About two years ago, I set out on a journey of many awakenings, energetically, emotionally and spiritually. It began when I faced some very serious fears in my life... I faced them and made a conscious choice not to let them control my life. I took a big leap, made some huge changes by leaving a relationship behind that had been fueled by fears for a long time. In doing this, I freed myself, you could say. I gained this new depth of insight into myself, and a greater sense of clarity around whom I truly am, what I want to have in my life, what is serving me and what isn't. I also now recognize fears in other people and I have the courage to speak of what I sense when appropriate. Some times, I choose to give support in more subtle ways than direct communication.
Anyway, the gift is that my clarity around what is my stuff and what is others has improved so much, so I rarely take anything personally anymore and that allows for so much more space for my heart to be present with whatever situation presents itself to me. It is the freeing of the fears that have allowed my heart to open up more and finally I can play and laugh with a joy that comes completely naturally and can help disarm anything that needs to be disarmed. And this is only the emotional implications of what is happening to me in my life right now.
On another level, I am experiencing changes in my body or rather my relationship to my body is changing. I feel energy coursing through my entire body. I feel so much more alive. Some days are more powerful than others. I usually wake in the morning feeling energy most strongly in my feet; the energy usually runs to my heart and up to the top of my head. The energy feels like light, lightness. I can sit in meditation and consciously move the energy. I have also succeeded transferring it to a friend. It is certainly something that is noticed often by others I meet.
Now, when I am physical, I feel a lightness, a youthfulness and energy that I haven't felt before. The lovers I have had in my life since I began this journey of energy, have given me such immense experiences of pleasure that I have never had before and my whole body has been affected with lightness. At times, I have experienced a light shining from within me. Something I have seen with my inner eye. I find a greater need to be in my body these days. I used to be able to sit still for many hours, now with all this energy buzzing through me, I need to move, share my energy with others and communicate more often. This experience I am having I can best describe as Shakti pouring through me. I find it easy to laugh in the company of people, even when I am by myself. There is this inherent joy inside that just persists and bubbles over, especially when I am present with other people. I still have feelings of sadness and anger in me, and I still experience fear, but none of them persists for very long and I consciously direct my heart into the direction I want to go.

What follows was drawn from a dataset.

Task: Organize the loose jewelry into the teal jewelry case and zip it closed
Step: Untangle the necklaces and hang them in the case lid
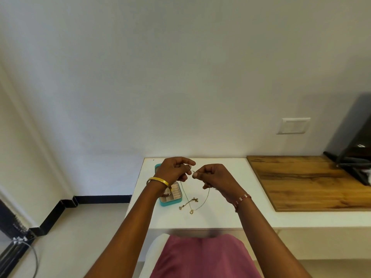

I feel, we all have our own true expression of love. Love doesn't have any particular shape, it empowers us, it lifts us, it puzzles us, it can even hurt us, but we won't experience it truly unless we surrender to it, and in a relationship to the other sex, there is the physical aspect of surrendering and that part I had had fears around which I have surrendered and it has freed up so much space for me to have truly amazing, ecstatic experiences.